In the old days, this used to be a rather difficult task which involved ordering a CD from far, far away. Even recently, I would have to ftp to the ftp site, download a zipped .z file, and de-compress. I did this with Python. Unfortunately, I had to drop into the os to do the decompression.

But now, I’ve found a better way: listed here as a 2 line python function that uses only the standard library.

import urllib
def fetch_pdb(id):
  url = 'http://www.rcsb.org/pdb/files/%s.pdb' % id
  return urllib.urlopen(url).read()

Thanks to the new rcsb.org site, one can look at a PDB file directly in the browser. We can thus pull it off the web-site, and avoid the ftp server, and skip the decompression step.

Pedro Beltrao on 08/10 said:

Do they have any policies on robots ? Sounds like a useful way to get them but this might not be very nice on the server.

Bosco on 08/10 said:

Hmmm.
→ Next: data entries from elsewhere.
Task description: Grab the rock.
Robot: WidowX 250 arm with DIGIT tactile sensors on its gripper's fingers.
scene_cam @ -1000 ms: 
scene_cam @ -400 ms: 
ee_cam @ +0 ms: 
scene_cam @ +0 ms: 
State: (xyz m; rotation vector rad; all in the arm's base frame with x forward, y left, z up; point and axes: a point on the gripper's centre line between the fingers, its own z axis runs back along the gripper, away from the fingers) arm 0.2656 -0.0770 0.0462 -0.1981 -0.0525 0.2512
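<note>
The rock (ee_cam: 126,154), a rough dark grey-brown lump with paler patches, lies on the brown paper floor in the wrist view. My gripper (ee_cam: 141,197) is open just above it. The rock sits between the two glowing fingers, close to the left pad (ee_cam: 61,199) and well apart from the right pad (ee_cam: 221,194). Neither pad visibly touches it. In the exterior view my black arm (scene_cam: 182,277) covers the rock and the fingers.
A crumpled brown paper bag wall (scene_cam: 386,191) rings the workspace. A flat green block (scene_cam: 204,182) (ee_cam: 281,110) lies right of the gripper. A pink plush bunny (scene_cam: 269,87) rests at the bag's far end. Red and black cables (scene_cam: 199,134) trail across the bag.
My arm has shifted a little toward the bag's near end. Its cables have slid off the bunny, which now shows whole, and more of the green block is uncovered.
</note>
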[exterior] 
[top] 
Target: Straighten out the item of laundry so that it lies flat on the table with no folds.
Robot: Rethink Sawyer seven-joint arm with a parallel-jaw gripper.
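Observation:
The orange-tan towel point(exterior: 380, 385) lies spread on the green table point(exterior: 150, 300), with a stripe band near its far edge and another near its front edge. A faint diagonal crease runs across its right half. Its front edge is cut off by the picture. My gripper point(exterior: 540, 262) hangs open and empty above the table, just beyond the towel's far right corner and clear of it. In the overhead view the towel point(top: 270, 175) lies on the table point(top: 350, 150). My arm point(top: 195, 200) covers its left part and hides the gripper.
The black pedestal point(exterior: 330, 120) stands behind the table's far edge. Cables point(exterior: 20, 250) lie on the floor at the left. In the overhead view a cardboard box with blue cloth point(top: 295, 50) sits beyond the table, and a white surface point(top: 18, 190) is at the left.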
Don’t know.

Pedro, you know there is only way to find out (in the spirit of experimentation of course).

baoilleach on 08/11 said:

“Unfortunately, I had to drop into the os to do the decompression”.

What about gzip.open(“1abc.gz”, “r”).read() ?

In the text is in a string, you can use zlip.decompress(mystring) (although I’ve never done this myself).

Bosco on 08/11 said:

There is a difference between .z and .gz files. The difference is legal, I think, and thus .gz file decompression techniques is in the Python core library, whilst .z is not. Anyway, I’m not sure about this, but I remember getting mildly frustrated about this issue and ended up just using uncompress on the linux command-line.